When you find the line with "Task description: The" among the records below, reproduce it and each line after it exactly, ending with the line with "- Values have".
========================================================================
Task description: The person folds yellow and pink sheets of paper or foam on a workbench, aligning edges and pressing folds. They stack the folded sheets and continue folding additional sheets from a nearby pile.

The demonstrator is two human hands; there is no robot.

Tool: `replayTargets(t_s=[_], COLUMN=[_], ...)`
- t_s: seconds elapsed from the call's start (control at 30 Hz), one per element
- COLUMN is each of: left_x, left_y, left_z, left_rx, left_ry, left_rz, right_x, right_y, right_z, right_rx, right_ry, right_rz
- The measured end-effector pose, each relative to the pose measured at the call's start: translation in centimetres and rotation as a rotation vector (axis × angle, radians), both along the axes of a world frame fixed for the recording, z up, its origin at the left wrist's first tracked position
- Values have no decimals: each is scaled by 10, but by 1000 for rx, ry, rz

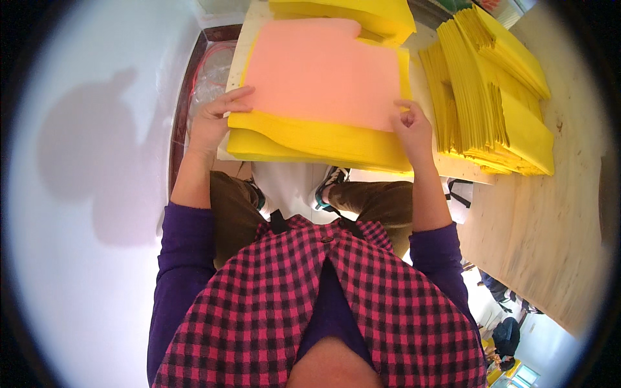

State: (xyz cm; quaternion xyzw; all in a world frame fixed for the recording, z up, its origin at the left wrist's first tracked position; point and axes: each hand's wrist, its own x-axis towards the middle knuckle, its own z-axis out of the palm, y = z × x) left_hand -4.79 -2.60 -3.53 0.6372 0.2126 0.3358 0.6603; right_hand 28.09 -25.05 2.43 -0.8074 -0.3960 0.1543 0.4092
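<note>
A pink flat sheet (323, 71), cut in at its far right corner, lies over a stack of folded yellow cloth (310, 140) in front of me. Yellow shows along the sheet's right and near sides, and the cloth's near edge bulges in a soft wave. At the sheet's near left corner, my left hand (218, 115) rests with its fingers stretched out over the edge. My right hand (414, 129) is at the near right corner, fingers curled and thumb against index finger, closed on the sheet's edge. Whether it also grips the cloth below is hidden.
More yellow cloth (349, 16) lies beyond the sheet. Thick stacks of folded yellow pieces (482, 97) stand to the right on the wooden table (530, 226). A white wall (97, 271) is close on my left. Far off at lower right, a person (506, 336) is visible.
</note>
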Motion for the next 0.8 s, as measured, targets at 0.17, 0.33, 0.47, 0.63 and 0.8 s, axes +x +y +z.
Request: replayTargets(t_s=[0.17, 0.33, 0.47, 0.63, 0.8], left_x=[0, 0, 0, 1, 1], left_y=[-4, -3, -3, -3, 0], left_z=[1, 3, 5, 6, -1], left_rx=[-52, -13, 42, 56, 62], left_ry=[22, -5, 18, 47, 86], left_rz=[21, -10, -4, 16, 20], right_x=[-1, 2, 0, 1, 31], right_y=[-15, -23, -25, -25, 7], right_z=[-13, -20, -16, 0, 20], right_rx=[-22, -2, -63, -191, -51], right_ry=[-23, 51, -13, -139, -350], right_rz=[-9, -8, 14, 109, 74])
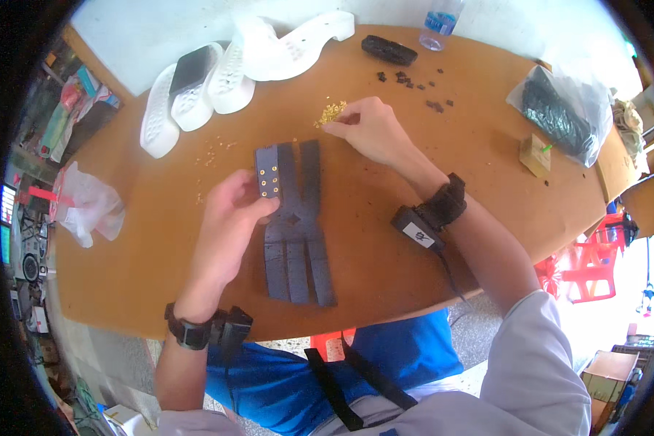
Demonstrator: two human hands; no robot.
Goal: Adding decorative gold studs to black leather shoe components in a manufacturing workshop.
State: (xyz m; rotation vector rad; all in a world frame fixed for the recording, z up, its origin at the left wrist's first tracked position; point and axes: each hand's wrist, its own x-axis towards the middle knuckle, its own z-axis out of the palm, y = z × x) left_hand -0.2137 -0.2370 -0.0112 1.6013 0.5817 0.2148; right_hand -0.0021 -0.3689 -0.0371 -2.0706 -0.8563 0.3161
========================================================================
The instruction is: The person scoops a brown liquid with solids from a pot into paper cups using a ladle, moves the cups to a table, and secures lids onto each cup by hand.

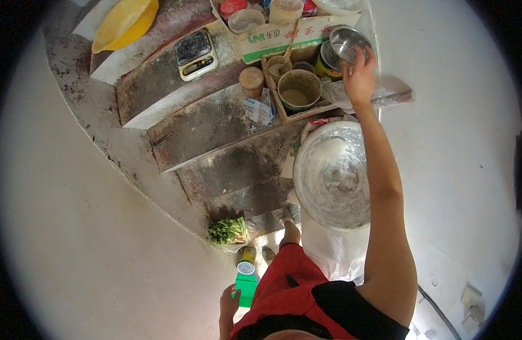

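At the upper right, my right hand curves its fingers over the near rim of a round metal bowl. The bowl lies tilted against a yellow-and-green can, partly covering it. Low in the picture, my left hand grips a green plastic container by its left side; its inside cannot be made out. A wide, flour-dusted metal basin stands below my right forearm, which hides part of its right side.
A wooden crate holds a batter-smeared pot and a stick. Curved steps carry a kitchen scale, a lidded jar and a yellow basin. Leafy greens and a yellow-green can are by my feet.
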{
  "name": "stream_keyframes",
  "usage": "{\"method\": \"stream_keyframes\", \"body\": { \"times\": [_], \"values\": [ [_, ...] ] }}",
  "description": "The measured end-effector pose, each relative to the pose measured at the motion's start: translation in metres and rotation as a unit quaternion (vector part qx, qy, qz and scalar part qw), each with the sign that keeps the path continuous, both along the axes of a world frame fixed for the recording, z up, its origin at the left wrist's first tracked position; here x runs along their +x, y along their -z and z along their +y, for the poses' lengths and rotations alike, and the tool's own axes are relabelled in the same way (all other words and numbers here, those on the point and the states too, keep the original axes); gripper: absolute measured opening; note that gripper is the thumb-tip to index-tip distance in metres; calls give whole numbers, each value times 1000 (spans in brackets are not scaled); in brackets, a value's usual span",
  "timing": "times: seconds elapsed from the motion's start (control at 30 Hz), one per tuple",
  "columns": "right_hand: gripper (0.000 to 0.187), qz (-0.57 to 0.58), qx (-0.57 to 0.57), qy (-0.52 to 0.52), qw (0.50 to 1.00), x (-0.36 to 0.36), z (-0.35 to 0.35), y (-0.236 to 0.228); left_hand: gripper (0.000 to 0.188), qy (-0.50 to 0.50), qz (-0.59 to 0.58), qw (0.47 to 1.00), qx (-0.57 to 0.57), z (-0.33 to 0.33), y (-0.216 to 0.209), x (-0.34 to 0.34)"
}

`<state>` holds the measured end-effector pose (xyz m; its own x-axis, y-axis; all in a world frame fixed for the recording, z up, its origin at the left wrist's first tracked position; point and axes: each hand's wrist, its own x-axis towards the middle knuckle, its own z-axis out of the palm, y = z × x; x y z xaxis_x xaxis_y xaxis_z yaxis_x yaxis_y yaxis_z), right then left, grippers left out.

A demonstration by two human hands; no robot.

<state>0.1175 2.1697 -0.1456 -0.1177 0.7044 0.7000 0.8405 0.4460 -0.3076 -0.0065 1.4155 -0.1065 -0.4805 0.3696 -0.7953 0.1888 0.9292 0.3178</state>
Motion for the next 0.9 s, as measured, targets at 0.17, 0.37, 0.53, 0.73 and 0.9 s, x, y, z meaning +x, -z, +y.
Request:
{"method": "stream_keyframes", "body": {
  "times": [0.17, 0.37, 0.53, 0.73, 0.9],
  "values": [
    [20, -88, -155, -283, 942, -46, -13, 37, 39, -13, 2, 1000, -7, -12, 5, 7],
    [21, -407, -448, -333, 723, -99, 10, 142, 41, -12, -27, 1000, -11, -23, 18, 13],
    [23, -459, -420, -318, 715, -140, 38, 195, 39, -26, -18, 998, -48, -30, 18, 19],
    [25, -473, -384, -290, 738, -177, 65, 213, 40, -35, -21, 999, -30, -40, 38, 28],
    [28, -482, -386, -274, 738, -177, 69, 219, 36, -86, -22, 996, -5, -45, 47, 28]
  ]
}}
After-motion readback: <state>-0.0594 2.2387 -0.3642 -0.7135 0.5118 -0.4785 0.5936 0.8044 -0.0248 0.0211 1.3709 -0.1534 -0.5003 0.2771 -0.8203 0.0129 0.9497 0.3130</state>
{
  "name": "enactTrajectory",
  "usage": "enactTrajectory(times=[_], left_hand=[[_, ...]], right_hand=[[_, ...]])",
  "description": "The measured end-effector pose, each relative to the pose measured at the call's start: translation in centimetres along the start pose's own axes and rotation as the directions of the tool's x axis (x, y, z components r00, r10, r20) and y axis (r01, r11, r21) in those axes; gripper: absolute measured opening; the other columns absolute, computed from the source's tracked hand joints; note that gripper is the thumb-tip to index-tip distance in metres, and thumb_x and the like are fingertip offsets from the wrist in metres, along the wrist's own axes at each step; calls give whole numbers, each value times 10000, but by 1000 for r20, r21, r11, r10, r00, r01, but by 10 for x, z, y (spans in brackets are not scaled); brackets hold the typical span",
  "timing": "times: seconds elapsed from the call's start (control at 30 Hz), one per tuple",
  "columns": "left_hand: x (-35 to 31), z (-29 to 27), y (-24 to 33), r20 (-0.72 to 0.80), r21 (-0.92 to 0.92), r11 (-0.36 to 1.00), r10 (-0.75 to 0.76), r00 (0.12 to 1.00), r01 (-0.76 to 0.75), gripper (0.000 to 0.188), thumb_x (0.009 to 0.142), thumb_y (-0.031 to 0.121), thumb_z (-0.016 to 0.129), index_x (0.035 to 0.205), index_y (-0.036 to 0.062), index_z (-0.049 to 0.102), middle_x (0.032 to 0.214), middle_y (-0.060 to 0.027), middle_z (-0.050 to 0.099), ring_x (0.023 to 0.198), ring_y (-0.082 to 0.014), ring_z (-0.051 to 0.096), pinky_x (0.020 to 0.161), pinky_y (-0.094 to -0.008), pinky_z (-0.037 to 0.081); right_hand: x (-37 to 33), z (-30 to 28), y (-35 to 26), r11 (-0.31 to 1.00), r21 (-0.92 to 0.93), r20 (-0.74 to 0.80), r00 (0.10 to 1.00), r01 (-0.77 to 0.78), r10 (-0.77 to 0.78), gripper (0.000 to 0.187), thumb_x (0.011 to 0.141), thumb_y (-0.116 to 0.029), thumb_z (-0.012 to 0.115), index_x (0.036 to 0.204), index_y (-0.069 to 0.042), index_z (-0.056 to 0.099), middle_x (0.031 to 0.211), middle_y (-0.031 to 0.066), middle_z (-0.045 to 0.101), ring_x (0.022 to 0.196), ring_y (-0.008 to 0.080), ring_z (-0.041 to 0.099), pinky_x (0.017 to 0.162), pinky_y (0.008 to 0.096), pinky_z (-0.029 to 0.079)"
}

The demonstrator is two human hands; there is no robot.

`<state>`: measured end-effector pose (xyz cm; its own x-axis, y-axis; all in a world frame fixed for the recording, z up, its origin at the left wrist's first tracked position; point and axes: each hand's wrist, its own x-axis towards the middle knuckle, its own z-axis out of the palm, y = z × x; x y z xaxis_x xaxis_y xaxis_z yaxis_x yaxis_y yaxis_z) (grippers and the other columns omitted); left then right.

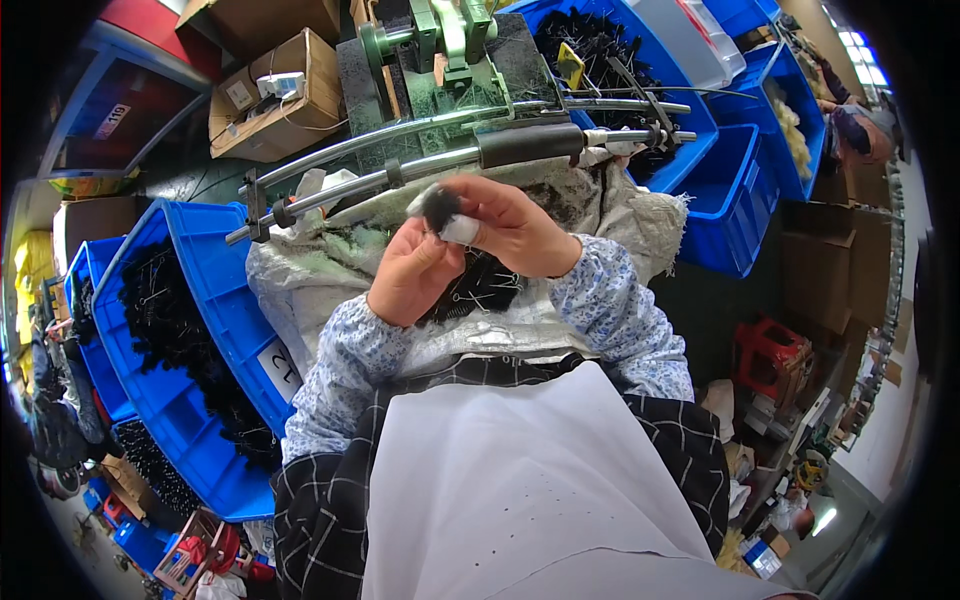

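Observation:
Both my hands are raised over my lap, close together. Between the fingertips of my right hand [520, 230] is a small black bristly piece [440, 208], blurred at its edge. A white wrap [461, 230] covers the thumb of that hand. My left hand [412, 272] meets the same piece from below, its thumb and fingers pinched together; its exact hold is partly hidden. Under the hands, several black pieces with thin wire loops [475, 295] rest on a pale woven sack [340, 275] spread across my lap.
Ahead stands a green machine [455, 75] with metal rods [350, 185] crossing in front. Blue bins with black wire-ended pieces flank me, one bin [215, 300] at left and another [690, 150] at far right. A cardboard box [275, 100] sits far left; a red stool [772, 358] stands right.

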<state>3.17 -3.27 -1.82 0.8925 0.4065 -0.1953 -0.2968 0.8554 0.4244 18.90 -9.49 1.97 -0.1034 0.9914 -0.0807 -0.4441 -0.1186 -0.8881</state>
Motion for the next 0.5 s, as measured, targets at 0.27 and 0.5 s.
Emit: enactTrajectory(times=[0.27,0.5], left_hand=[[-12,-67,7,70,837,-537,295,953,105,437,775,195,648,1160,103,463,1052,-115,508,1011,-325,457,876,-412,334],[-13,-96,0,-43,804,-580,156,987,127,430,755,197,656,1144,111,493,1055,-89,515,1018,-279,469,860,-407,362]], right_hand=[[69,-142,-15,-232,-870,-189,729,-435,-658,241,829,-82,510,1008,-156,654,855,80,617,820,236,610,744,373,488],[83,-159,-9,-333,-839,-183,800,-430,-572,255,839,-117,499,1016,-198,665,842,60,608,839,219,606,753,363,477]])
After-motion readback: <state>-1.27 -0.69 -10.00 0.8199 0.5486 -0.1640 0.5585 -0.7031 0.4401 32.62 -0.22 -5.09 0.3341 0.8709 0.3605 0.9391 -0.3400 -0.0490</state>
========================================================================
## Answer space
Task description: The person folds yellow and pink sheets of paper or foam on a workbench, aligning edges and pressing folds. They stack the folded sheets and continue folding additional sheets from a nearby pile.

The demonstrator is two human hands; there is no robot.

Tool: `replayTargets(t_s=[_], COLUMN=[_], ...)`
- t_s: seconds elapsed from the call's start (control at 30 Hz), one per element
- COLUMN is each of: left_x, left_y, left_z, left_rx, left_ry, left_rz, right_x, right_y, right_z, right_rx, right_ry, right_rz
- The measured end-effector pose, each relative to the pose measured at the call's start: translation in centimetres and rotation as a rotation vector (axis × angle, radians), both along the axes of a world frame fixed for the recording, z up, its origin at the left wrist's first tracked position
- Values have no decimals: each is scaled by 10, but by 1000 for rx, ry, rz

The answer requires no additions.